[Stored data entries]
------------------------------------------------------------------------

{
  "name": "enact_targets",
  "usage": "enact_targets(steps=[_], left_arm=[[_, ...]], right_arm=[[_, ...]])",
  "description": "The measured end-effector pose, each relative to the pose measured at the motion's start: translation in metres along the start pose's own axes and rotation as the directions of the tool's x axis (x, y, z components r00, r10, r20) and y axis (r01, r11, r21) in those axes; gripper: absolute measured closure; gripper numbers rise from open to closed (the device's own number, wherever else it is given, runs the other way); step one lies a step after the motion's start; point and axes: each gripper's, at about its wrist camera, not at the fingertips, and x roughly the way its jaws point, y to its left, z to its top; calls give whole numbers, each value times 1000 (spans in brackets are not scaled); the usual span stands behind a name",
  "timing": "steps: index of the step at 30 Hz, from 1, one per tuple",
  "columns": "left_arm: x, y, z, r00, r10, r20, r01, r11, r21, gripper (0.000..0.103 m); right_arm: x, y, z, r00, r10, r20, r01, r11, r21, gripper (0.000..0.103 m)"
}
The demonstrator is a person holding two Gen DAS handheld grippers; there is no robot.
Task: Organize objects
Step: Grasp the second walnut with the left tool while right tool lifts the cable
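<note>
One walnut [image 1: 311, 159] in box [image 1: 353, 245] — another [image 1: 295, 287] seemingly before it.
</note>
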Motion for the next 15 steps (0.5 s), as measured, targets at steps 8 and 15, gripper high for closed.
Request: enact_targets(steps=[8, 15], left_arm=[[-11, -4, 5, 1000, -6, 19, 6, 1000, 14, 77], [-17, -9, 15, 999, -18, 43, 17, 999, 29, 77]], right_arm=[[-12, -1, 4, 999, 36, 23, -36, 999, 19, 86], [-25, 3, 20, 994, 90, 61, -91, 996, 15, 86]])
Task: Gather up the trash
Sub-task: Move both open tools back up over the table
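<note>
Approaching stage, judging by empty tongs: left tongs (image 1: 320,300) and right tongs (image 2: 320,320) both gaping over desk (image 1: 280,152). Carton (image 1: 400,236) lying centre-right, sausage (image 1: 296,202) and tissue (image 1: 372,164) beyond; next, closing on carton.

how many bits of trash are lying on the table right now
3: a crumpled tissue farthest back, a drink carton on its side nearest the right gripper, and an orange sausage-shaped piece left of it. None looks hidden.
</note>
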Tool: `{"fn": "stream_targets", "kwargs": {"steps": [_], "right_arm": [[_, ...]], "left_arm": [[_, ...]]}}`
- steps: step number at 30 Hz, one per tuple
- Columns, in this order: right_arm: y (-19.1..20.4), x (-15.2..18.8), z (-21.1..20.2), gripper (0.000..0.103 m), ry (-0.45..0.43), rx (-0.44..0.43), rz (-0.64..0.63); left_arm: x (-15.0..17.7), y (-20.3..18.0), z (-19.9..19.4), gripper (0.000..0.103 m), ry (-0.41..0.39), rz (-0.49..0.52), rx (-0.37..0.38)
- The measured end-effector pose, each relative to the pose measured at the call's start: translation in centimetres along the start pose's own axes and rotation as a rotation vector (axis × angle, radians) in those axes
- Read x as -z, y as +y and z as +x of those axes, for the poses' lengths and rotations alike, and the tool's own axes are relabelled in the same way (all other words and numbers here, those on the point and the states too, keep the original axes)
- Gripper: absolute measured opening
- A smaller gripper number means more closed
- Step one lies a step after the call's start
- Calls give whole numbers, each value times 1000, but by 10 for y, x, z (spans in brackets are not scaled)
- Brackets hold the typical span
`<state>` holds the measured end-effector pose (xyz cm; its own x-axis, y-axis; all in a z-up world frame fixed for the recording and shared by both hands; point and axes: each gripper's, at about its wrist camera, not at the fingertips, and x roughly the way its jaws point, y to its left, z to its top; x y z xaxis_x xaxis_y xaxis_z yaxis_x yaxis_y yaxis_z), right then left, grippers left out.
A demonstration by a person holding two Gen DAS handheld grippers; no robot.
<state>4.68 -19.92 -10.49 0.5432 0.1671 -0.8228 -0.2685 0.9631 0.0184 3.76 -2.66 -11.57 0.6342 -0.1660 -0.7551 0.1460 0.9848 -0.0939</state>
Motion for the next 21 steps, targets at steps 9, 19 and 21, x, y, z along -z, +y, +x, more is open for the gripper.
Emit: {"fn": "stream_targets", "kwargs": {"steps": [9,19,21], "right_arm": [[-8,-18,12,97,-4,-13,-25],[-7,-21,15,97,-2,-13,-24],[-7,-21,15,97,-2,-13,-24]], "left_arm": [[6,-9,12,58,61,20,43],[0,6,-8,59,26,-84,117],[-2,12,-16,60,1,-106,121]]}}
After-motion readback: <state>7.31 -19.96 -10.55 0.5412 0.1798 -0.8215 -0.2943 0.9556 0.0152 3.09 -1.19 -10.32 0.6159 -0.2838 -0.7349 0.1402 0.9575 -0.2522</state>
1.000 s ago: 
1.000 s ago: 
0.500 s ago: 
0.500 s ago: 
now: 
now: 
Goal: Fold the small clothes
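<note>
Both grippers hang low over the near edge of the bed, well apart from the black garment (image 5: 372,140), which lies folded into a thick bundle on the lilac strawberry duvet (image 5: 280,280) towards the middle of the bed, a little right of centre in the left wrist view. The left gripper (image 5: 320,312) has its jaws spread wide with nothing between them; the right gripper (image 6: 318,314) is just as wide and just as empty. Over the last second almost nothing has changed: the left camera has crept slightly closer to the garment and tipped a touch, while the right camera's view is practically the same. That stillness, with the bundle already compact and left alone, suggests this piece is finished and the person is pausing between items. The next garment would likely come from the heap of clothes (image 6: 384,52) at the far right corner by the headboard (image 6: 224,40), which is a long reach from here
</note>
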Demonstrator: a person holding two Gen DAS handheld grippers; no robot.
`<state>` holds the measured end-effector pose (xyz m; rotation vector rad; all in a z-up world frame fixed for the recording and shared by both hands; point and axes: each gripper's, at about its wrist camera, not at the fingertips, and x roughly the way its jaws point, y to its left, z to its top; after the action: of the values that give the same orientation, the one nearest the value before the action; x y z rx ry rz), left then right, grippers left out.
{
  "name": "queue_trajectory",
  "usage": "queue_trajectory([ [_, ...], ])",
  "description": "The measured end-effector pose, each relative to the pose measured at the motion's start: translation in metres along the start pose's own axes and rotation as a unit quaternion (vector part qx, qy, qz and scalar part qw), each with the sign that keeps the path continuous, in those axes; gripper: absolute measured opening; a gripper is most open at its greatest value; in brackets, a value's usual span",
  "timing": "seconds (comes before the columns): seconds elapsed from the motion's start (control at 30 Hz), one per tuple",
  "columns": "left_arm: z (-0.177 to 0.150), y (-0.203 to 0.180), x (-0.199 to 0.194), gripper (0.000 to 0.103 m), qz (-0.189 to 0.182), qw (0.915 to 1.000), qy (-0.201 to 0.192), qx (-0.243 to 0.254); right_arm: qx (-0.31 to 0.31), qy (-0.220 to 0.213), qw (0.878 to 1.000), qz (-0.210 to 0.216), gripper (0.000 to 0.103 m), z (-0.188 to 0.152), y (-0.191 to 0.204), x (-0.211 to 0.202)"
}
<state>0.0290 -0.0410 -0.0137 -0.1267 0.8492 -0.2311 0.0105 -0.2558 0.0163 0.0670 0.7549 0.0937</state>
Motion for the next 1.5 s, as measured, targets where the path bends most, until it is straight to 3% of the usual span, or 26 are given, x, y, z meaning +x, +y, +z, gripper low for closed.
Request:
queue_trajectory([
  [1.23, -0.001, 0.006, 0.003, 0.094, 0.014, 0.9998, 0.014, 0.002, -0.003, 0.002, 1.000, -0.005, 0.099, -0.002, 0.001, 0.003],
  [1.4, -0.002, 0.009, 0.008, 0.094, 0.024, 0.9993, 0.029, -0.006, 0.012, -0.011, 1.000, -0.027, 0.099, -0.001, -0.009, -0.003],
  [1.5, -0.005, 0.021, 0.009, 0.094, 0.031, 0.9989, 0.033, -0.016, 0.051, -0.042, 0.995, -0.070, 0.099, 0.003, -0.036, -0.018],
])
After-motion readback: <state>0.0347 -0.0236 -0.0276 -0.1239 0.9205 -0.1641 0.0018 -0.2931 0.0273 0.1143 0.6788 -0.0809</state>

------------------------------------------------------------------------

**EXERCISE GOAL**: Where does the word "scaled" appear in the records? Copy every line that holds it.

**TASK RESPONSE**:
  "description": "The measured end-effector pose, each relative to the pose measured at the motion's start: translation in metres along the start pose's own axes and rotation as the directions of the tool's x axis (x, y, z components r00, r10, r20) and y axis (r01, r11, r21) in those axes; gripper: absolute measured closure; gripper numbers rise from open to closed (the device's own number, wherever else it is given, runs the other way); step one lies a step after the motion's start; point and axes: each gripper's, at about its wrist camera, not at the fingertips, and x roughly the way its jaws point, y to its left, z to its top; calls give whole numbers, each value times 1000 (spans in brackets are not scaled); the usual span stands behind a name",
- Calls give whole numbers, each value times 1000, but by 10 for y, x, z (spans in brackets are not scaled)

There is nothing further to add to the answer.